The Russian-born, Toronto-raised Buterin is a co-founder at Bitcoin Magazine and the main developer for Ethereum, a decentralized application-building platform. He dropped out of the University of Waterloo after a year of computer science so he could focus on his burgeoning innovations and land the Thiel Fellowship.
“It actually was scary,” he told CTV’s Canada AM on Wednesday. “I was quite worried that if I stopped learning and following the same path, I would fall behind and not know certain essential things.”
But Buterin soon realized he had most of the knowledge and skills necessary to excel in what he calls the “real world.” He’s already considered an up-and-comer in the tech world and a giant in the Bitcoin community.

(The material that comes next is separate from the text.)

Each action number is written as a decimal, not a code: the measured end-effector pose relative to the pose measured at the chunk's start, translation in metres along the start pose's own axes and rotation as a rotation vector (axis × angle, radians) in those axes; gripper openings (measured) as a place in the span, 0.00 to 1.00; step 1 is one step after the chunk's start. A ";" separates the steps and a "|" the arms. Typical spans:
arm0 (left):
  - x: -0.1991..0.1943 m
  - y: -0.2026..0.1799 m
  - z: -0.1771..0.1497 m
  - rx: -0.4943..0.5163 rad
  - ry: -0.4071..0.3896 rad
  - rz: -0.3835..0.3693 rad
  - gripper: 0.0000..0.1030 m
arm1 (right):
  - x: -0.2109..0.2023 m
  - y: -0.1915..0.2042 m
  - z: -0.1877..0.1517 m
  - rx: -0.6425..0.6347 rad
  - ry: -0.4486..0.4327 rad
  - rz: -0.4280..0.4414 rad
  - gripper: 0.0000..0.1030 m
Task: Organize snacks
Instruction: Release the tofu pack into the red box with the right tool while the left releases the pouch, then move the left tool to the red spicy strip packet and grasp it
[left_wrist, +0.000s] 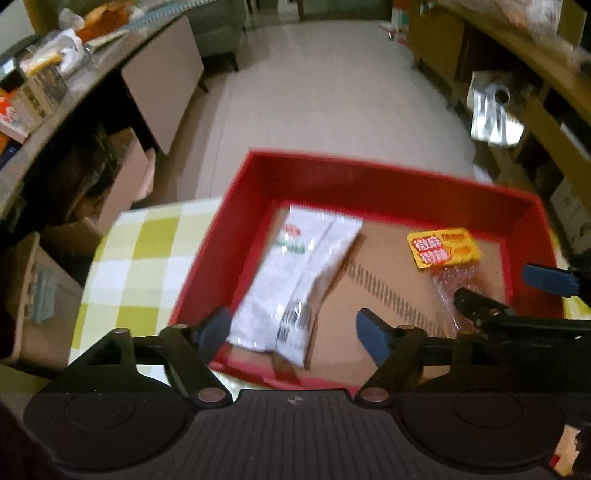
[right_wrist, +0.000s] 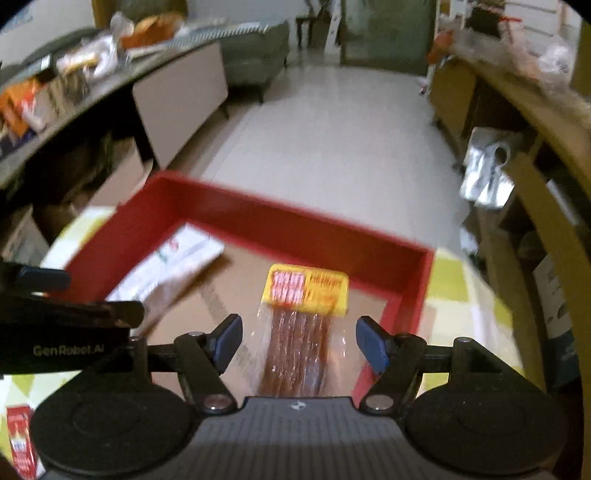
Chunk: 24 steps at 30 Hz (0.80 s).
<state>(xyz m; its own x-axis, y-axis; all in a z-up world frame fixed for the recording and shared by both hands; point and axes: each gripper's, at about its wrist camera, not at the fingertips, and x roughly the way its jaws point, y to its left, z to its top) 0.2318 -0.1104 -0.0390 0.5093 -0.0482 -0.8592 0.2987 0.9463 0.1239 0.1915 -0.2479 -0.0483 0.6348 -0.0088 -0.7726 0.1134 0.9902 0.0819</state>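
Note:
A red box (left_wrist: 369, 173) with a brown cardboard floor stands on a yellow-checked tablecloth (left_wrist: 140, 258). Inside lie a white snack packet (left_wrist: 299, 280) on the left and a clear packet of brown sticks with a yellow label (left_wrist: 443, 247) on the right. My left gripper (left_wrist: 293, 330) is open above the white packet's near end, touching nothing. My right gripper (right_wrist: 299, 341) is open above the stick packet (right_wrist: 299, 332), which lies between its fingers on the box floor (right_wrist: 236, 295). The white packet (right_wrist: 173, 266) shows at the left in the right wrist view.
A red snack packet (right_wrist: 20, 439) lies on the cloth at the near left. A cluttered counter (left_wrist: 55, 74) and cardboard boxes (left_wrist: 122, 184) stand left. Wooden shelving (left_wrist: 535, 110) with a silver bag (left_wrist: 491, 114) stands right. Pale floor (left_wrist: 332, 92) lies beyond the table.

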 end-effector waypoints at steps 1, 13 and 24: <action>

And he’s not the first Canadian to take advantage of the fellowship. Calgary-born Eden Full won the fellowship in 2011 when it was first offered, and used the funds to develop a former high school project called SunSaluter. Full’s SunSaluter, which uses water filtration and gravity to help solar panels track the sun, has transformed into a non-profit organization that benefits entrepreneurs in developing countries.

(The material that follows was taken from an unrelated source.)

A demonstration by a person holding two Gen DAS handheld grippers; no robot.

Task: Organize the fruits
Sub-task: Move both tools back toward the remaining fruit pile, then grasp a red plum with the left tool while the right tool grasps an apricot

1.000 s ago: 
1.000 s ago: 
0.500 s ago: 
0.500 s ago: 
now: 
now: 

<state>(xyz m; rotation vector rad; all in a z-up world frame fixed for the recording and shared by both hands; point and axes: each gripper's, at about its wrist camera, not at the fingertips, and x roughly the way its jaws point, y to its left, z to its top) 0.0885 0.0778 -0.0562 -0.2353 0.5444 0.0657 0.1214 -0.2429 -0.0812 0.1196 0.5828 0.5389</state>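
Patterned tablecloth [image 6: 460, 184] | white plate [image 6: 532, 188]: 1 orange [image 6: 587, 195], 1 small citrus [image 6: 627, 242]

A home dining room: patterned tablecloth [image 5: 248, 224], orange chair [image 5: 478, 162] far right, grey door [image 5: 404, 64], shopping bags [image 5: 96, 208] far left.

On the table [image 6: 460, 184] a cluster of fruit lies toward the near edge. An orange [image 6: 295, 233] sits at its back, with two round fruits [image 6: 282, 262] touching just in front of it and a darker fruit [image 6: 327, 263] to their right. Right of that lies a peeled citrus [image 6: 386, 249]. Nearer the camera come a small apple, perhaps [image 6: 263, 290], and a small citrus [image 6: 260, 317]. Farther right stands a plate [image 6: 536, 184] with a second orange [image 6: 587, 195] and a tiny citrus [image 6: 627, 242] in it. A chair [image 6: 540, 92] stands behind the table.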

Full dropped out of the prestigious Princeton University and used her Thiel Fellowship to give her project the time it required to flourish.

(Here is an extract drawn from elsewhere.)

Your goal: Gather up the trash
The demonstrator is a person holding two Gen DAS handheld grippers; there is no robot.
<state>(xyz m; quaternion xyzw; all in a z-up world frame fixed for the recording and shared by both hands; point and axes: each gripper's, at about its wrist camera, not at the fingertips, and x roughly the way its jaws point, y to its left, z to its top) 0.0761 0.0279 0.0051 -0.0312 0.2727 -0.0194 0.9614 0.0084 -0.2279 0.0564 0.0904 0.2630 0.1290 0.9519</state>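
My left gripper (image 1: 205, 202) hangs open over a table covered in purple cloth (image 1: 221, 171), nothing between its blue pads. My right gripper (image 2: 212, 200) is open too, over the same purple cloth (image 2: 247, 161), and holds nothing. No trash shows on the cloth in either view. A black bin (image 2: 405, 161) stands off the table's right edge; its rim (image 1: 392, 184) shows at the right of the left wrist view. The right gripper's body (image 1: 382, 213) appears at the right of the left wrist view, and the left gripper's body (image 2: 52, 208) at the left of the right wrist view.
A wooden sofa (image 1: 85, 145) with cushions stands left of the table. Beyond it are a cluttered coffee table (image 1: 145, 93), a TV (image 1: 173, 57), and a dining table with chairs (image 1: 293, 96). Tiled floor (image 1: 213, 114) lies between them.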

“I felt I needed to commit to this 100 per cent before focusing back on my school work,” Full told Canada AM Thursday via Skype from Berlin, Germany. Her SunSaluter technology now has a production facility in India and an administration office in the United States, where she now lives.
“Being in the fellowship for two years gave me the freedom to be able to actually execute on the SunSaluter, hire employees, build out a team,” she said.
But she hasn’t given up on going back to Princeton in the future.
“I was never worried because I knew that I would go back,” she said. “It was never a binary thing. It wasn’t ‘Drop out forever or stay in school forever.’ It was ‘Why do I need to impose an arbitrary timeline on my future?’”
Founded in 2011, the Thiel Fellowship’s mission is best-described by a Mark Twain quote at the top of its website: “I have never let my schooling interfere with my education.”
If investing in dropouts seems like a risk, it’s one that tech billionaire Peter Thiel is OK with. After dropping out of college to co-found PayPal, Thiel became the first public investor in Mark Zuckerberg’s Facebook. His half-a-million-dollar investment was so critical in Facebook’s growth that it was even depicted in the film “The Social Network.”
Buterin is the only Canadian among the 2014 Thiel Fellowship winners. He’s also one of the oldest, as he turned 20 back in February. Six of the Thiel Fellows are just 17 years old.
Buterin is unsure whether he’ll ever go back to school, but Fellowship alum Eden Full still recommends people seek a post-secondary education – if that’s what they truly want. “I just don’t think people should go to school if you don’t know what you want out of school,” she said.